9.12.07

300 lb. Tension

“My hands are full of string.”

Those were his last words before the kite string, pulled taut on a gale day, decapitated my uncle.

The hobby shop warned him against professional grade string.

He wouldn’t listen.

“Don’t tell me my business. We’ll be fine. C’mon boys,” he said before we, me and my two cousins, walked back across the gravel parking lot to his ragged short bed.

“Change the oil regularly and you can run anything over 150,000 miles—easy,” he lectured.
Movies don’t exaggerate. Their father’s body (actually corpse, not to be morbid) remained erect several moments after the lopping incision. Forever when you’re ten and shrieking.

My cousins faired terribly.

Later in life family picnics ended with grown men howling inaudibly while crawling across national park designated picnic areas, after flipping over tables under shelters #10 & 11, four types of chip and frankfurters taking flight, baked beans scalding poorly situated onlookers, mirth become Sicilian mourning, after florescent kites took to the repugnant sky.
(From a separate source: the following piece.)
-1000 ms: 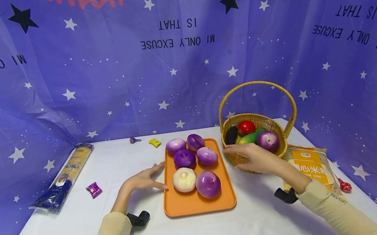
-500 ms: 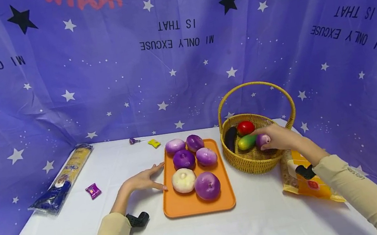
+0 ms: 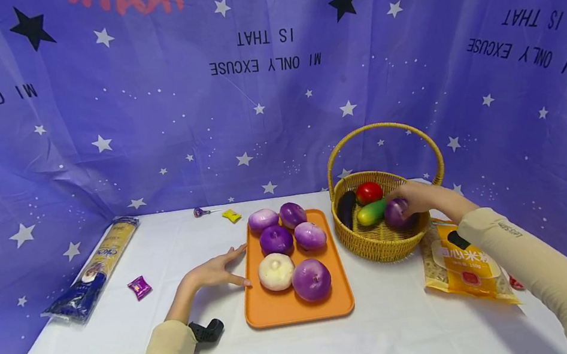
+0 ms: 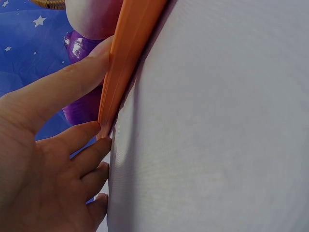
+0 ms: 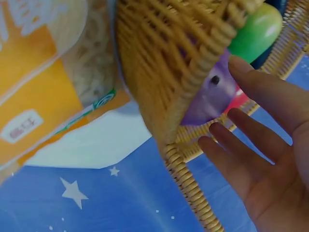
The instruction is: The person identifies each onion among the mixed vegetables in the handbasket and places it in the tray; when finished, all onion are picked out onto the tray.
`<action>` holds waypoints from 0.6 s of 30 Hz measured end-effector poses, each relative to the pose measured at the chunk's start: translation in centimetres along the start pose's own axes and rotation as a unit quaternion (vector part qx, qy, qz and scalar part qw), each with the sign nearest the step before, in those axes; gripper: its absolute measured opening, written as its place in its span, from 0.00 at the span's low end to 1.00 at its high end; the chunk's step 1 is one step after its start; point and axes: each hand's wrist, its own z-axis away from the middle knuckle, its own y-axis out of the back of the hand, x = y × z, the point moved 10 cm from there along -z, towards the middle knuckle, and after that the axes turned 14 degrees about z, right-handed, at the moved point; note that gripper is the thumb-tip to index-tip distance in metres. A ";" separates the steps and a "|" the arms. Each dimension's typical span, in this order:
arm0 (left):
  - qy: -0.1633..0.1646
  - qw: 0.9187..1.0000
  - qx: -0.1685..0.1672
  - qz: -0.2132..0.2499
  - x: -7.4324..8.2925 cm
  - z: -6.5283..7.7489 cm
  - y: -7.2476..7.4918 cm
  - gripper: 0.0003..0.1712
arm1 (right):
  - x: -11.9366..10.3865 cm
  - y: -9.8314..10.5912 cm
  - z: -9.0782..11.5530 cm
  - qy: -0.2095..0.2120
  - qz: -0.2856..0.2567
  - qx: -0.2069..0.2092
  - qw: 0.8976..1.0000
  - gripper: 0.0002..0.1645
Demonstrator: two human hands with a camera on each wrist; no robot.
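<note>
My left hand (image 3: 216, 270) rests against the left rim of an orange tray (image 3: 300, 312). Its thumb and fingertips touch the tray's edge in the left wrist view. Purple onions (image 3: 311, 280) and a pale round vegetable (image 3: 277, 271) with a knob on top lie on that tray. On the right, my right hand (image 3: 414, 198) reaches into a wicker basket (image 3: 380, 248). Its fingers are loosely extended in the right wrist view, thumb and fingertips beside a purple onion (image 5: 210, 99). Also in the basket are a green-yellow vegetable (image 3: 373, 213), a tomato (image 3: 369, 192) and a dark eggplant (image 3: 347, 210).
A yellow pasta bag (image 3: 461, 261) lies right of the basket, partly under my right arm. At the far left is a long noodle packet (image 3: 95, 270). Purple candy (image 3: 140, 287), yellow candy (image 3: 231, 215) and a lollipop (image 3: 201, 211) lie on the white tabletop.
My right hand moved from the basket's near side to the onion inside it. Over the last half second the onion turned, showing a darker side. My left hand stayed at the tray.
</note>
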 end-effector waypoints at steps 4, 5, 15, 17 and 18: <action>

The scene resembled a Dresden air-raid with petrified though mobile men crawling like Edenistic serpents, bellies damned into dust, pissing themselves, darkening their pleated chinos and laughing manically from feared kites—winged Devil machines they’d bellow from sweat soaked sheets nightly—while covering their necks to protect against random string lacerations. Tears turned dirt to mud. Their mouths spewing inadvertently digested crab grass and dandelions, they begged all other recreation indulgees to hit the ground and crawl from the designated picnic area, flee the winged devil machines and seek shelter under the cars.

Witnessing, before the police handcuffed him, Cousin Danube sprint towards a kite operating seven year-old while wielding in his clenched fist a serrated knife with cake frosting spewing off the blade and over his shoulder, tackling the youth, separating both the boy’s fawnish collar bones, breaking a few guppy-like ribs, then forcibly cutting the string to observe an oak tree confiscate the downed devil machine.

Cousin Danube heaved with relief while the rookie Park Ranger guessed a radio number for Armed Forcibly Downed Kite W/ Assault, Aggravated Battery, hoping the bungled code wouldn’t affect negatively his 90-day review while waiting for State Troopers.

Ambulance stretchers and EMT personel, white gloves and white sheets, usually indicate assistance and hope. Cousin Danube handcuffed to the collapsible gurney, a weighty juxtaposition, exasperated his children’s tears, I think.

Regrettably that wasn’t rock bottom. I randomly opened a Britannica at their house. The H volume. Thumbed through and paused at the article scribbled out with black marker, realizing it was the history of the Hudson River, where a boy flew a kite across the Hudson laying the foundation to construct the first bridge. Cousin Danube edited history to placate his paranoia, erasing kites’ historical significance least his children read vaunting accomplishments about the contraption that murdered his father, my uncle.